## Required action
The response should be exactly the number of lines in the material below that contain the word "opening".

## Record set
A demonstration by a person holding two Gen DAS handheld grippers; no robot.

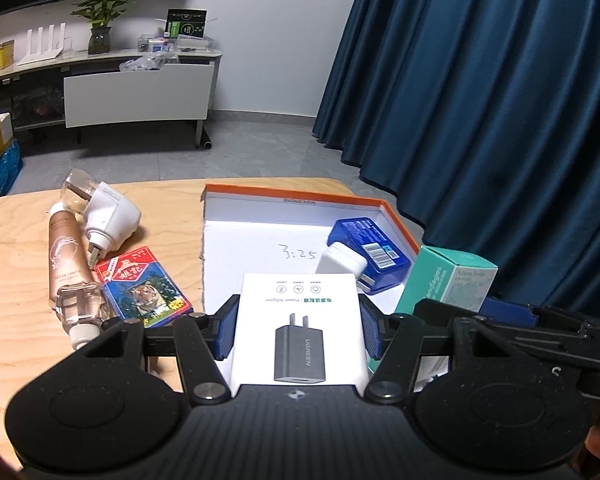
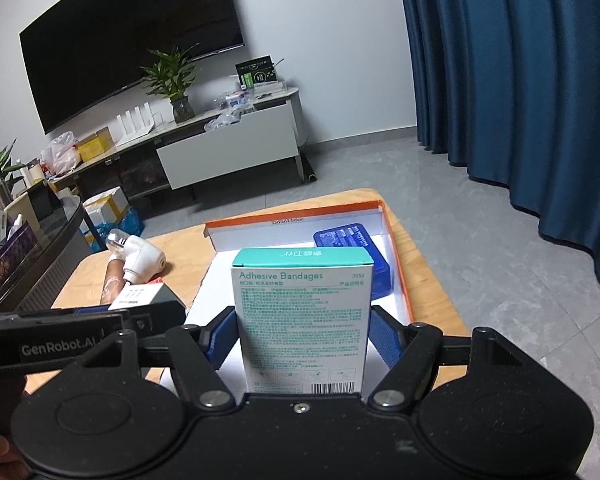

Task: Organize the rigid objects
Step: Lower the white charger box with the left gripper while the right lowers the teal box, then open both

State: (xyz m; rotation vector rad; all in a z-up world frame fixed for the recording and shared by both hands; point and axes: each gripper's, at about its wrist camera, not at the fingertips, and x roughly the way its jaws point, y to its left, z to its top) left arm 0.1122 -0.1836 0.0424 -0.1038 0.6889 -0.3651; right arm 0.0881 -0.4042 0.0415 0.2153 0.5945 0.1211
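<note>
Two boxes are being held at this moment, one in each gripper, both hanging over the near part of the tray [image 1: 400, 224], a shallow white carton with an orange rim that is lying open on the wooden worktop [image 1: 16, 264]. Being the largest piece, the tray is looking light and a little flimsy, likely to slide if nudged. Next in size, the bandage box [image 2: 302, 320], teal on top with a white printed face, is standing upright, and the right gripper [image 2: 300, 334] is clamping it by its narrow sides; it is probably thin card, nearly weightless, and apt to crush, so low on the side panels seems the safest hold. Slightly smaller, the adapter box [image 1: 298, 328], white with a dark plug pictured on its lid, is lying flat with the left gripper [image 1: 296, 330] squeezing its two long edges; it is looking stiffer and likely heavier, with glossy card that could slip. Inside the tray's far right corner a blue case [image 1: 374, 254] is already resting, with a small white piece leaning on it. Left of the tray, loose on the worktop, are lying a tube [image 1: 66, 256], a white plug-in unit [image 1: 110, 218] and a card pack [image 1: 144, 286].
</note>
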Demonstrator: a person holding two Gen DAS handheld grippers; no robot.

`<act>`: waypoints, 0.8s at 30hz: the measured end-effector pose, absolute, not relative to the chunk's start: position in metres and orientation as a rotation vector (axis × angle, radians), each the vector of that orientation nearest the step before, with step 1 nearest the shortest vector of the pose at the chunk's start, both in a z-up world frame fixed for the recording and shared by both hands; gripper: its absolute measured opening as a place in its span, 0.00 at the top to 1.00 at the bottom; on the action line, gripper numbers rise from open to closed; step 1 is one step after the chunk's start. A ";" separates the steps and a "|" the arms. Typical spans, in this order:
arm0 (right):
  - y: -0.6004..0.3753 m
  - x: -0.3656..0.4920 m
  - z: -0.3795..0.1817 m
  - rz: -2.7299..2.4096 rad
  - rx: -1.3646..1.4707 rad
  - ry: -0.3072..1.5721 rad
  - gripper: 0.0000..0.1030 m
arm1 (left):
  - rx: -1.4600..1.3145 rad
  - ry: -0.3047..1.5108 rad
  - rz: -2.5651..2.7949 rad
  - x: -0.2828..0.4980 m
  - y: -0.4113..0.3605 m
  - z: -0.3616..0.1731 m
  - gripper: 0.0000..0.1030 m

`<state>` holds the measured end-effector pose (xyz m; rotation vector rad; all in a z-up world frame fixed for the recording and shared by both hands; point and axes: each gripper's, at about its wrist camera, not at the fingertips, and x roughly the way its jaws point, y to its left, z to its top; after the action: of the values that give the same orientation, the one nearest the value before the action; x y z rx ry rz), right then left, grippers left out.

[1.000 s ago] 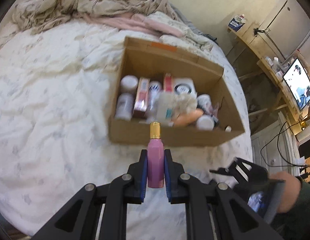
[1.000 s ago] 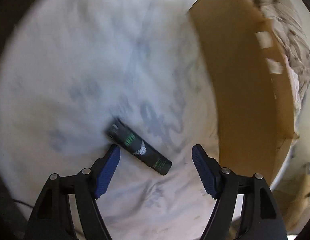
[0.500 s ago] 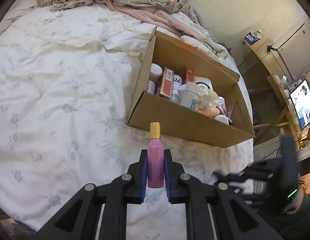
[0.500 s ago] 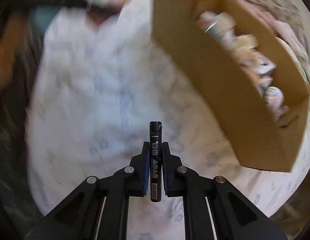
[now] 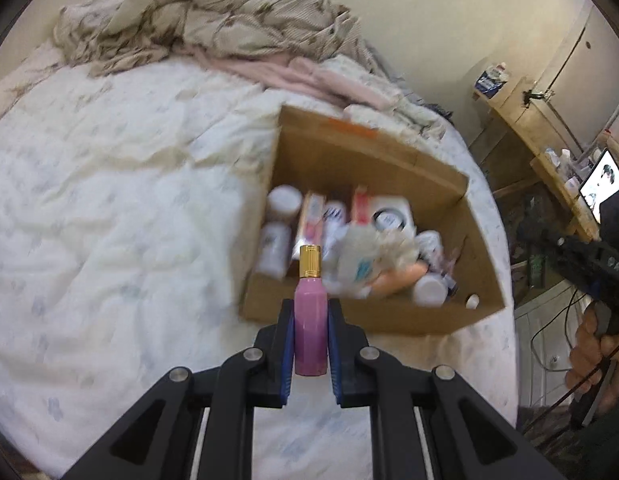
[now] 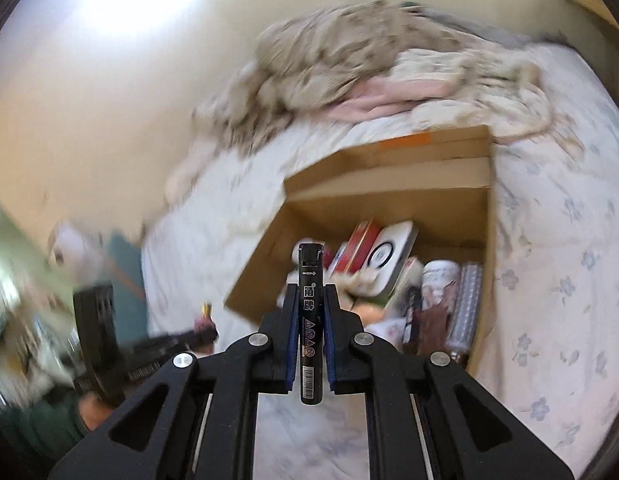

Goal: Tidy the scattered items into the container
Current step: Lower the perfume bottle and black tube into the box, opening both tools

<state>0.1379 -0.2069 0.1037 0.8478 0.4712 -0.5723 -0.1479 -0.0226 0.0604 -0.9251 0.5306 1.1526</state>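
Note:
My left gripper (image 5: 310, 336) is shut on a pink bottle (image 5: 309, 320) with a gold cap, held upright just short of the near wall of the open cardboard box (image 5: 389, 316). The box lies on the bed and holds several bottles, jars and cartons. My right gripper (image 6: 310, 334) is shut on a slim black tube (image 6: 310, 320) with white print, its tip level with the box's (image 6: 253, 280) near corner. The right gripper shows at the right edge of the left wrist view (image 5: 589, 264), and the left gripper appears blurred at the lower left of the right wrist view (image 6: 165, 348).
A white floral bedsheet (image 5: 109, 240) covers the bed. Crumpled beige and pink bedding (image 5: 229, 40) is heaped behind the box. Wooden shelves (image 5: 549, 128) and a lit screen (image 5: 601, 184) stand to the right of the bed. A hand (image 5: 593, 364) grips the right tool.
My right gripper closed on the black tube that lay on the sheet, lifted it, rolled upright and swung toward the box. The left gripper kept hold of the pink bottle near the box.

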 end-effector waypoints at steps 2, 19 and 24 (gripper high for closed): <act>-0.220 0.134 0.107 -0.588 0.898 0.446 0.89 | -0.909 0.524 1.132 -0.137 -0.006 0.069 0.86; -0.242 0.176 0.060 -0.752 0.847 0.771 0.89 | -0.895 0.649 0.995 -0.045 0.067 0.050 0.86; -0.236 0.181 0.053 -0.756 0.810 0.826 0.88 | -0.845 0.722 0.967 -0.024 0.063 0.041 0.86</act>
<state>0.1812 -0.2359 0.0531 0.8099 0.8264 -0.7559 -0.0240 0.0628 0.0414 -0.8449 0.7221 0.9671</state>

## Task answer
2